Well, that’s what they say,” Edmond replied.

Eldridge ‟Sparky Thomas, president of ‟We Grow Foods,” which hosted the group, spoke about the differences in local farming. ‟We have 200 acres, and I know that’s nothing to you, but we have an advantage – we can farm 365 days a year.”  

Thomas spoke about local fruits and vegetables, everything from bok choy to mangoes and pineapple, and how difficult it is to grown things in our soil.

‟We till by hand,” he said, lamenting our lack of equipment.

Thomas said he wished they would have been here this weekend for the annual Bordeaux Vegan Food Fair. ‟Then you’d really get an idea of what we can do,” he said.

Kevin and Trudy Bell, from Keeneburg, Co., marveled at the unity of the farmers. ‟I’ve never seen anything like this,” Kevin Bell said looking at the market itself, with all the gaily colored booths.

‟We don’t have anything like this. We might have a farmers market in a parking lot but nothing like this.  You know, farmers are independent by nature.”

Bell was visiting with his parents Bill and Carol Bell, retired farmers. He said they grew different crops, sugar beets, corn, alfalfa and barley for Coors Brewing Company.

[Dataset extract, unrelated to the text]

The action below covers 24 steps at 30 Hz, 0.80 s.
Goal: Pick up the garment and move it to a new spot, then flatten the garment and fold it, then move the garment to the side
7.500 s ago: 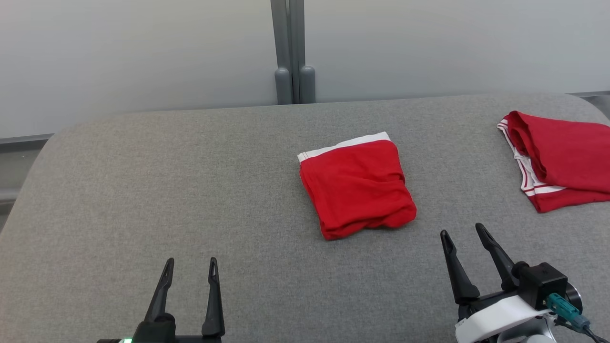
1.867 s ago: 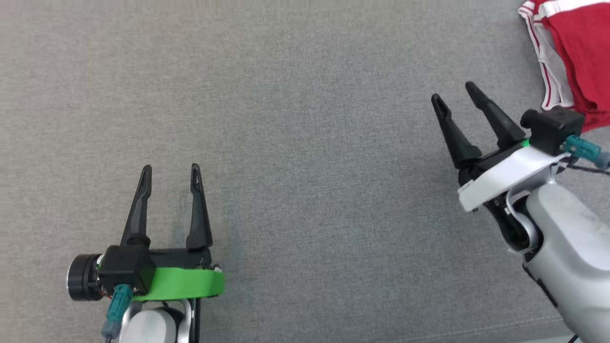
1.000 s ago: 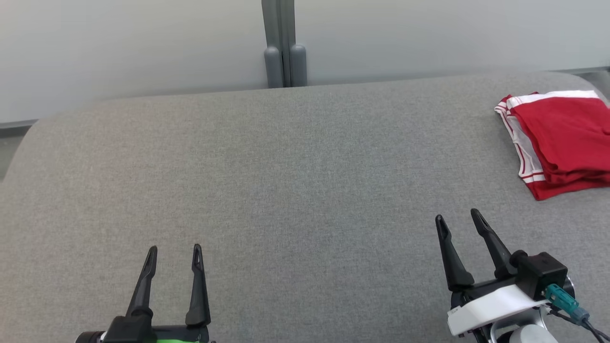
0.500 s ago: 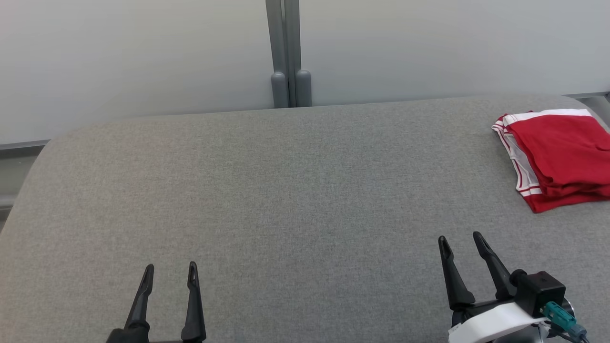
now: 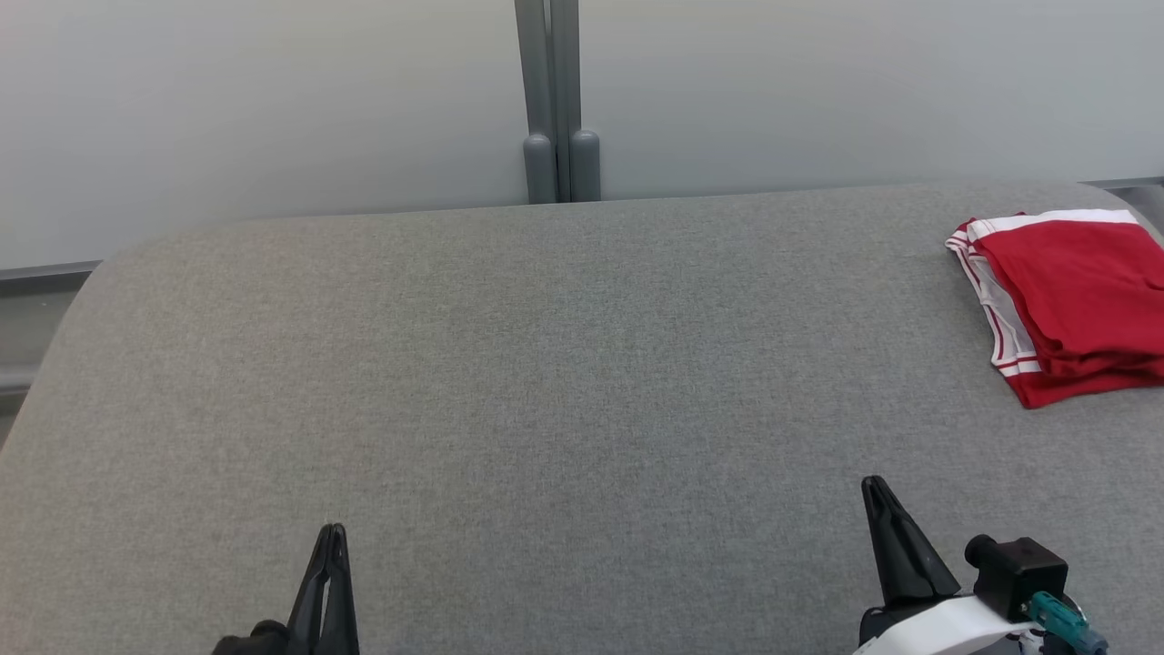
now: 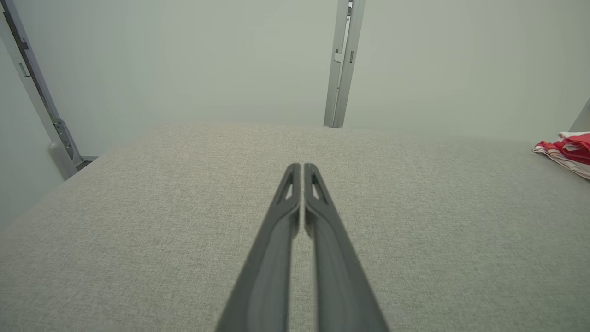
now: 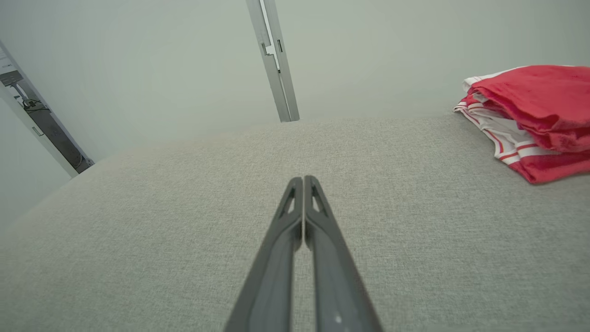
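The garment [image 5: 1078, 300] is a folded red piece with white trim, lying on top of a stack at the far right of the grey table [image 5: 546, 382]. The stack also shows in the right wrist view as red cloth [image 7: 534, 115] and at the edge of the left wrist view [image 6: 564, 150]. My left gripper [image 5: 333, 532] sits at the lower left, shut with nothing between its fingers [image 6: 302, 167]. At the lower right my right gripper [image 5: 875, 484] is shut and empty too [image 7: 303, 180]. Both hover over bare table, well apart from the garment.
A pale wall with a grey vertical post [image 5: 556, 100] runs behind the table. The table's far edge is rounded and its left corner [image 5: 100, 273] drops away. A grey metal frame [image 6: 37, 92] stands at the left.
Both grippers have closed from open to shut and dropped lower in the head view. The red stack at the right has stayed where it was.
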Available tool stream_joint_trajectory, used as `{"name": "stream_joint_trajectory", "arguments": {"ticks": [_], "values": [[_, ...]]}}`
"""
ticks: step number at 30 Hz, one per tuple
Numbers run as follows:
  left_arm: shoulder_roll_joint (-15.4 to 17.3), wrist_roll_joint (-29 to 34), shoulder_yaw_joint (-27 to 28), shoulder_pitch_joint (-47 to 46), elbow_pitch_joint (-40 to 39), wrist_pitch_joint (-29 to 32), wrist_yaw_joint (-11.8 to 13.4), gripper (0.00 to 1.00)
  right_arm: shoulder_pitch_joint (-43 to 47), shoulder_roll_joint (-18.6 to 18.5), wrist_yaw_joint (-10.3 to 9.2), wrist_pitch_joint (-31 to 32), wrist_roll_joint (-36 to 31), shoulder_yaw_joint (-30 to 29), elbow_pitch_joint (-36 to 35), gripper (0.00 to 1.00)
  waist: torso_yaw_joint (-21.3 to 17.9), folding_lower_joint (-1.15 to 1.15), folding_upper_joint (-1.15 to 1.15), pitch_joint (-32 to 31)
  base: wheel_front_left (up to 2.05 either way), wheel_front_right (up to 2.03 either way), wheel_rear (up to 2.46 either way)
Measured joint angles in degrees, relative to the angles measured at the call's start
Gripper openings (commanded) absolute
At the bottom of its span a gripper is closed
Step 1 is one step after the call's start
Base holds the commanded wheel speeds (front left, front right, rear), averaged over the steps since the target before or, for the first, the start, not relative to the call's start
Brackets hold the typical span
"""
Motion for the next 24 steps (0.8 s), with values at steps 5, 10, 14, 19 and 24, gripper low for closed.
{"name": "stream_joint_trajectory", "arguments": {"ticks": [5,10,14,19,24], "values": [[0.08,-5.58,0.31,-0.06,0.35,1.05,-0.29,0.0,0.06,-0.01,0.0,1.08,5.42,-0.38,0.31,0.0,0.01,0.0,0.0,0.08,0.0,0.0,0.0],[0.33,-11.48,0.78,-0.77,1.35,2.2,-1.02,0.0,-0.36,-0.07,0.0,2.11,10.53,-0.93,0.69,0.0,0.03,0.0,0.0,0.14,0.0,0.0,0.0],[0.53,-15.8,1.18,-1.72,2.1,2.98,-1.55,0.0,-0.76,-0.11,0.0,3.04,14.63,-1.41,0.91,0.0,0.04,0.0,0.0,0.2,0.0,0.0,0.0],[0.81,-20.81,1.57,-2.92,2.98,3.97,-2.12,0.0,-1.51,-0.13,-0.01,4.05,19.28,-1.98,1.19,0.0,0.06,0.0,0.0,0.26,0.0,0.0,0.0],[1.12,-25.82,1.96,-4.07,3.75,4.95,-2.64,0.0,-2.04,-0.15,-0.01,5.1,23.74,-2.57,1.41,0.0,0.08,0.0,0.0,0.33,0.0,0.0,0.0]]}}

Benita Samuel of We Grow Foods offered tours of a few farms if anyone was game enough to climb into the back of her pickup. She immediately had her hands full as the statesiders clambered aboard. The entire Bell family was first on.

Amid cautions to drive carefully from some wives who remained, they took off down the hillside.

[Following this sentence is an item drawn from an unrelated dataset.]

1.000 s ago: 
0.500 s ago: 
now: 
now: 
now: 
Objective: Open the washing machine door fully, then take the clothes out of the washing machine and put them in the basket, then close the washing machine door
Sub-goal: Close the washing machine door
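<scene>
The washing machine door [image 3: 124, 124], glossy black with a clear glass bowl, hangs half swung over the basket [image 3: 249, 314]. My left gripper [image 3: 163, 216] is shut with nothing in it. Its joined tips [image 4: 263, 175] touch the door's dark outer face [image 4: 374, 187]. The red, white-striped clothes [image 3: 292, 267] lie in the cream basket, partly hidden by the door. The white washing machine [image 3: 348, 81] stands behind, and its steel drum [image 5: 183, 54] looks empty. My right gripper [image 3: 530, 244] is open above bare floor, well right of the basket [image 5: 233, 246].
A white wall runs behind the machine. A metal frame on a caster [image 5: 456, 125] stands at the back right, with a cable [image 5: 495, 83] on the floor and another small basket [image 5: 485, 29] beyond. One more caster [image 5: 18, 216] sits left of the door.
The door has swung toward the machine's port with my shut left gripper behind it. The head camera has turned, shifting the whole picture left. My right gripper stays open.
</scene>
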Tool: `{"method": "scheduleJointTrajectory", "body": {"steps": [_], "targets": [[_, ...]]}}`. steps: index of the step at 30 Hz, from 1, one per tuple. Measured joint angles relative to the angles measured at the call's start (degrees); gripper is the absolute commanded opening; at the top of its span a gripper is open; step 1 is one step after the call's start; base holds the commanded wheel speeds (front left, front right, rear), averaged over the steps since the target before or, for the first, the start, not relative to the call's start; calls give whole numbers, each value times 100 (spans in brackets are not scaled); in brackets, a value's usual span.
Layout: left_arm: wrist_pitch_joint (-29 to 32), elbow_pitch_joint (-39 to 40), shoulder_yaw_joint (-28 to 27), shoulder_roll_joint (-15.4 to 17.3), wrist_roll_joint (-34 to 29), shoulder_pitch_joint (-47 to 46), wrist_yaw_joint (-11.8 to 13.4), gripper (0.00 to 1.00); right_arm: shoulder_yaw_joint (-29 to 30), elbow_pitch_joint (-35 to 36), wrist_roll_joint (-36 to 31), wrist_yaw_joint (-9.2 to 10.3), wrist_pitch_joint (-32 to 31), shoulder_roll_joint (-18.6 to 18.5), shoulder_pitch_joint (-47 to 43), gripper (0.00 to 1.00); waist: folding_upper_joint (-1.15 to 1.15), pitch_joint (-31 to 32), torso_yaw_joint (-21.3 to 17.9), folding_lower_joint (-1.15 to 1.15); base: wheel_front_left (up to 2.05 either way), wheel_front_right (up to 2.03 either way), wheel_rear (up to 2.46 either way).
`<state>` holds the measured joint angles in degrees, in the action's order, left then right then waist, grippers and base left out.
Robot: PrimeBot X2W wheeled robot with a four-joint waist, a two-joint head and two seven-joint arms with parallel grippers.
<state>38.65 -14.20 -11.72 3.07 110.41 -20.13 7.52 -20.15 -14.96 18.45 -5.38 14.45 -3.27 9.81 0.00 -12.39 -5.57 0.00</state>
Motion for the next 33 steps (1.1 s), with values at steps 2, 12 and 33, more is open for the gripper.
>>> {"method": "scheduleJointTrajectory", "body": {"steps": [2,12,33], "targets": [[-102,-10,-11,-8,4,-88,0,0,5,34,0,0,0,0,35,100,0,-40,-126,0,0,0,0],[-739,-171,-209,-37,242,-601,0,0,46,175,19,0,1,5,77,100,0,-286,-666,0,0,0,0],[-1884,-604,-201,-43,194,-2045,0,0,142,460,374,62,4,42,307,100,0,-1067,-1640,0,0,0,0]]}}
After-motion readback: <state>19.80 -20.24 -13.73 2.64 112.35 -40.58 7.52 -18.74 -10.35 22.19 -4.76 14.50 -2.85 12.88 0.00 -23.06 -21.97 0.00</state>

Samuel said later they really enjoyed the tour. ‟We visited three farms. On one we showed them how to cut sugar cane and gave them some, and then we had sorrel drinks at my farm.  They were really impressed. They said they had never seen such hard-working farmers!”

Billie Crawford, of Topsails, which conducted the tour, said she was delighted to show another side of St. Thomas. ‟Our beaches are wonderful, but it was so thrilling to be able to show what the farmers do,” she said.

Writing a text  to Samuel, Crawford said, ‟Thanks to you all, these farmers will take the insights you shared with them to view St. Thomas as not just another tourist destination solely beaches, but much, much more.”